Electric pumps tend to be the most effective for removing milk. All electric pumps have flanges that go on your breasts with tubes connected to the electric motor for suction. Milk is expressed directly into bottles or bags. There are hospital grade and home use electric pumps. If you had your baby in a hospital, you might have access to a hospital-grade during your stay at the hospital, or you can rent one once you get home. Most moms that use a hospital-grade pump rent it because they are pretty expensive to buy. The other option for an electric pump is to buy one for home use. Home-use electric pumps are the most widely used and the main focus of this article. You can also apply everything in this article can also be applied to a hospital-grade pump, a manual pump, or even hand expressing milk.

If you are in a situation where you do not have access to electricity, you can use a manual pump. This is a similar setup to an electric pump. There is a flange that goes on your breast with a bottle and a manual pump attached. To use the pump, you squeeze the handle and express milk into the bottle.

The last option is hand expressing milk which allows you to express milk directly into a bottle or cup anywhere without any additional accessories. Hand expressing is pretty simple, and you can do a quick search on YouTube to see a video.

Getting a Pump Through Insurance

In the United States, health insurance companies cover breast pumps. Aeroflow is a company that makes this process super easy by working with your insurance company. I have used them in the past and had a great experience. If Aeroflow does not work with your insurance, you can contact your insurance directly to find out how to get a breast pump covered.

Electric breast pumps tend to lose some power over time, which can make pumping less efficient. The lifetime of a breast pump is about a year. Even if you have a pump from a prior baby, you want a new one. If you are in a position where you do not have health insurance and are having trouble affording a pump, you may still be able to get some assistance to buy one. Talk to your care provider and ask about any low-income programs that may be available. You can also add a pump to your baby registry, and hopefully, a generous friend or family will help cover it.

Getting Started with an Electric Pump

Although different brands of electric pumps differ, they all operate relatively the same. An electric pump has a unit with a motor in it. You plug the unit into an electrical outlet, and you can also use a battery pack or get a car charger to pump in your car. Small tubes are connected from the motor to the flanges on your breasts, and these create suction to remove milk. Milk flows from the flanges directly to a bottle or bag for collection. While the tubes may have some condensation, no milk flows through the tubes.

Before you use your pump for the first time, you want to sterilize all parts by boiling them. To do this, you boil a large pot of water and add all of the parts to the pot to boil for ten minutes. You will also want to do this with any bottles and nipples before using them for the first time.

How to Use an Electric Pump

Before you start a pumping session, you want to wash your hands. With clean hands, you connect everything to your pump. Two small, thin tubes connect to the pump, the other ends connect to a plastic piece attached to a bottle or bag and the flanges. Place the flanges on your breasts and turn on the pump.

Most pumps will start with quick short suction. This mimics a baby’s latch, which begins with quick short sucking motions. This triggers your milk release, sometimes referred to as a letdown, and once milk is flowing, their sucking will slow down. Most pumps will automatically switch over to a slower mode after a few minutes. It should also have a button you can press once your milk lets down to slow down the suction.

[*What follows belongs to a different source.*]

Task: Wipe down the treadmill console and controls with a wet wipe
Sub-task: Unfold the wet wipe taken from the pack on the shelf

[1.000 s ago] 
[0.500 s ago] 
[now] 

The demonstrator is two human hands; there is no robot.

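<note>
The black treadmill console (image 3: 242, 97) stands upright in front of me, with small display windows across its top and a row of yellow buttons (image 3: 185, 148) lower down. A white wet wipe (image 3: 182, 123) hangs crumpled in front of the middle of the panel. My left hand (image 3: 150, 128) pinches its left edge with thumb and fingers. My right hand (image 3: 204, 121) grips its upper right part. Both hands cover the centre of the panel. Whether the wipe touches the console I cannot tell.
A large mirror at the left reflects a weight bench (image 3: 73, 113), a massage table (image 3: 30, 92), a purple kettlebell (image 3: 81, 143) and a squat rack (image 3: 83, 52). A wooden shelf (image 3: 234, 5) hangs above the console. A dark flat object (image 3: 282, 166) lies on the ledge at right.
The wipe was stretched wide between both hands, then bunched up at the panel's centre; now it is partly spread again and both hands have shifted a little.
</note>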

Pumps have a knob to control the speed and intensity of the suction. This shouldn’t hurt, and if you are uncomfortable, turn it down. You can experiment with some different settings to find out what level of intensity works best for you. Once it is pumping milk, let it run for around 10-15 minutes or until you aren’t producing much milk.

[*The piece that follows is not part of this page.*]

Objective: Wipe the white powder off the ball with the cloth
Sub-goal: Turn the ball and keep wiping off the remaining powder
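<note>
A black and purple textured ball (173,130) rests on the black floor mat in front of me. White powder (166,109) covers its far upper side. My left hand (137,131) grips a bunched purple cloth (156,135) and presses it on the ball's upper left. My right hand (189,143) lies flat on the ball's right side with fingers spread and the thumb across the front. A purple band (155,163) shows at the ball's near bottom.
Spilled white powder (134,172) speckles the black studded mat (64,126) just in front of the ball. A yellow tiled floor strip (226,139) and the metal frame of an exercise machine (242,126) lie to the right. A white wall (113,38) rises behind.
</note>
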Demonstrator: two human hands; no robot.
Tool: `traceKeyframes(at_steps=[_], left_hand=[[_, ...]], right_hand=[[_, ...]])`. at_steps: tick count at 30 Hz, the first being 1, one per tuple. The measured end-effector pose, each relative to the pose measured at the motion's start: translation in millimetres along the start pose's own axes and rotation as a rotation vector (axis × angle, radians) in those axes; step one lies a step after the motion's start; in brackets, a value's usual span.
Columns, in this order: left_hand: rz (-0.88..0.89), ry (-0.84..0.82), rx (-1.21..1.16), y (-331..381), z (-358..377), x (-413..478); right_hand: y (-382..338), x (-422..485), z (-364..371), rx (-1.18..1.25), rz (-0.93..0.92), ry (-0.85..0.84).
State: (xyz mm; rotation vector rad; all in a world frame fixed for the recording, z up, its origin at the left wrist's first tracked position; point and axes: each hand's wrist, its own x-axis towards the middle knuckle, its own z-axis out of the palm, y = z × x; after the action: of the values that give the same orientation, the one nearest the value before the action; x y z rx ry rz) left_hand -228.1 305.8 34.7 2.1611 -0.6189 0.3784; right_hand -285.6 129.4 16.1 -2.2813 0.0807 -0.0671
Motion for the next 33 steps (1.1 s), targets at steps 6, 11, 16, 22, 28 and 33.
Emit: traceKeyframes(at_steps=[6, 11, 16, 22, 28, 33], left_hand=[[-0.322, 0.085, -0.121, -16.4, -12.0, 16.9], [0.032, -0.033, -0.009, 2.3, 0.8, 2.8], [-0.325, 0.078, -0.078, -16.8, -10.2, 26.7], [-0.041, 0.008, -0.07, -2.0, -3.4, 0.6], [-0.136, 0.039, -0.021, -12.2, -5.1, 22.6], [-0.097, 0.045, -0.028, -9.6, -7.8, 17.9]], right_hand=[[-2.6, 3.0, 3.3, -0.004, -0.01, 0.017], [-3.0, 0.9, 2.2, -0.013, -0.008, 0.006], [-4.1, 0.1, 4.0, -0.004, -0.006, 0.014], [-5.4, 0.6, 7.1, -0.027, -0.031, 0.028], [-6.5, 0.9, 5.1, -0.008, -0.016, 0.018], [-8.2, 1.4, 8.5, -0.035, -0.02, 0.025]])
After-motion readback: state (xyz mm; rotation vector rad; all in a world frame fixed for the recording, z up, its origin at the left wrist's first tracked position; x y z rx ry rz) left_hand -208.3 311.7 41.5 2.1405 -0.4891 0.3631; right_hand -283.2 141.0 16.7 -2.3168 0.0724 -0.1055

Pumping Bras & DIY Solutions

Pumping bras do make pumping easier. It takes less time because you pump both breasts at once, and you can be hands-free. This can be especially helpful if you are trying to answer emails while pumping at work or even if you are relaxing reading a good book. If you do not want to purchase a pumping bra, you can easily make one yourself. A quick search online will bring up a lot of options.

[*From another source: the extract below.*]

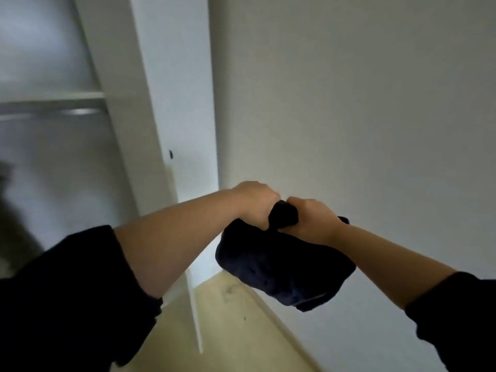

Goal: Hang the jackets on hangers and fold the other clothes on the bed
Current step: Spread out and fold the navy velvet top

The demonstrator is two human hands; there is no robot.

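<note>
The dark garment (281, 261) hung bunched in the air in front of the person, held up by its top edge, with most of the cloth sagging below the wrists. The left hand (256, 202) and right hand (311, 218) were side by side and nearly touching, each with its fingers curled tight round a fold of the fabric. No hanger showed in it, and whether it was a jacket could not be told. Behind it stood a bare wall (349, 103), with pale floor (228, 318) below. To the left was an open wardrobe (150, 103) with a blurred rail (53, 111). The bed was out of view. The step looked like readying one garment by the wardrobe. The next move would likely call for shaking it open, then finding a hanger if it proved a jacket.
</note>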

The easiest way to do this is to use a sports bra or even spandex like a bandeau top. You put it on and make a mark where your nipples are. Take the bra or top off and cut some holes, so your nipples stick out. You could get fancy and hem it so it doesn’t fray around the holes, but it is unnecessary. Once you have a bra top with holes, take the flanges or shields of your pump, the cone-shaped pieces, and make sure they fit on your breasts, and the narrow end of the flanges should poke out through the holes. You want to make sure the holes aren’t too big, so start on the smaller side, and you can always make them bigger.

Fine Tuning Your Pumping Technique

The first time you pump will likely be clunky and awkward, and you may not produce very much milk. As with anything, the more you do it, the better you will get. You will find your techniques to make pumping efficient and maximize the amount of milk you get in each pumping session. The best time to pump is when your breasts feel full. If you wait too long, you will get engorged, and that can be uncomfortable. Working out the timing and getting the hang of the ideal schedule for you may take some time.

While your pump is running, you can also do hand compressions to maximize the milk expressed or speed up the process. It may be challenging to do this to both breasts simultaneously, even with a pumping bra. Try hand compressions on one breast at a time while the pump is running on both. Again, this may be awkward at first but can be helpful once you get the hang of it.

Some mothers find it helpful to look at a picture or video of their baby while they are pumping. You will have a million photos and videos on your phone, which makes this super easy. Seeing a picture of your baby can be a great boost in those times when you need a reminder of why you are going through the trouble of pumping.

Creating a Comfortable Pumping Environment

The environment you pump in can affect how easy, comfortable, and productive pumping is. Ideally, you want a private, quiet place to pump. This may be easy at home but more challenging at work. The U.S. requires employers to give you a private space to pump that is not a bathroom. Of course, your options for the location to pump depending on your situation. If you have a private office, you may be able to pump without having to go anywhere. If you are in a cubicle, it may not be the most private environment to pump. Larger office buildings may have a dedicated lactation room on site. You could also find out if your company has a vacant office you could use a few times a day or even an empty conference room.

Whether you are at home or work, where you pump needs to be a space you are comfortable. For most mothers, this probably means that you would like to know that no one will walk in on you. If you are concerned about this in a work environment, it is a good idea to put a sign or note on the door to let people know not to come in. You can be as obvious as making a sign that says, “Baby’s lunch in progress,” or something more discreet like, “Do not disturb.” If the room you will be pumping in does not have a lock, ask for a lock on the door if it is important to you to know no one can come in. You can even purchase a portable lock or a door security bar if your employer will not install a lock.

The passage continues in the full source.